Dipping back into the past

Learning to write with a quill pen at the Rare Book Summer School at the University of Otago...
Learning to write with a quill pen at the Rare Book Summer School at the University of Otago yesterday are Sienna Latham, of Wellington, and Yu Lee An, of Sydney. Photo by Linda Robertson.
The hand of William Shakespeare came back to life in Dunedin yesterday. A rare book palaeography, or handwriting, course at the University of Otago Summer School this week has been teaching students how to write like the bard.

As part of the course, students have been learning to write with quill pens, made from goose wing feathers.

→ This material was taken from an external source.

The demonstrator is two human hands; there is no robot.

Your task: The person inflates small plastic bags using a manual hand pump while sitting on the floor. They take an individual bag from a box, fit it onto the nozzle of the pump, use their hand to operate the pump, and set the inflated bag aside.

''The course is about how to read the handwriting of Shakespeare's time, which was called `secretary hand','' tutor Dr Heather Wolfe said. Dr Wolfe is curator of manuscripts at the Folger Shakespeare Library, in Washington DC.

''All the manuscripts we are using are 400 years old, or older. It is difficult to learn to read this handwriting, because the letter forms are so different. Half the challenge is forgetting the modern alphabet and learning a new system of spelling other strange and unfamiliar forms,'' she said.

Students came from as far afield as Australia for the course.

''I'm doing it because I want to be a rare books librarian,'' Yu Lee An, of Sydney, said.

The rare book course finishes tomorrow.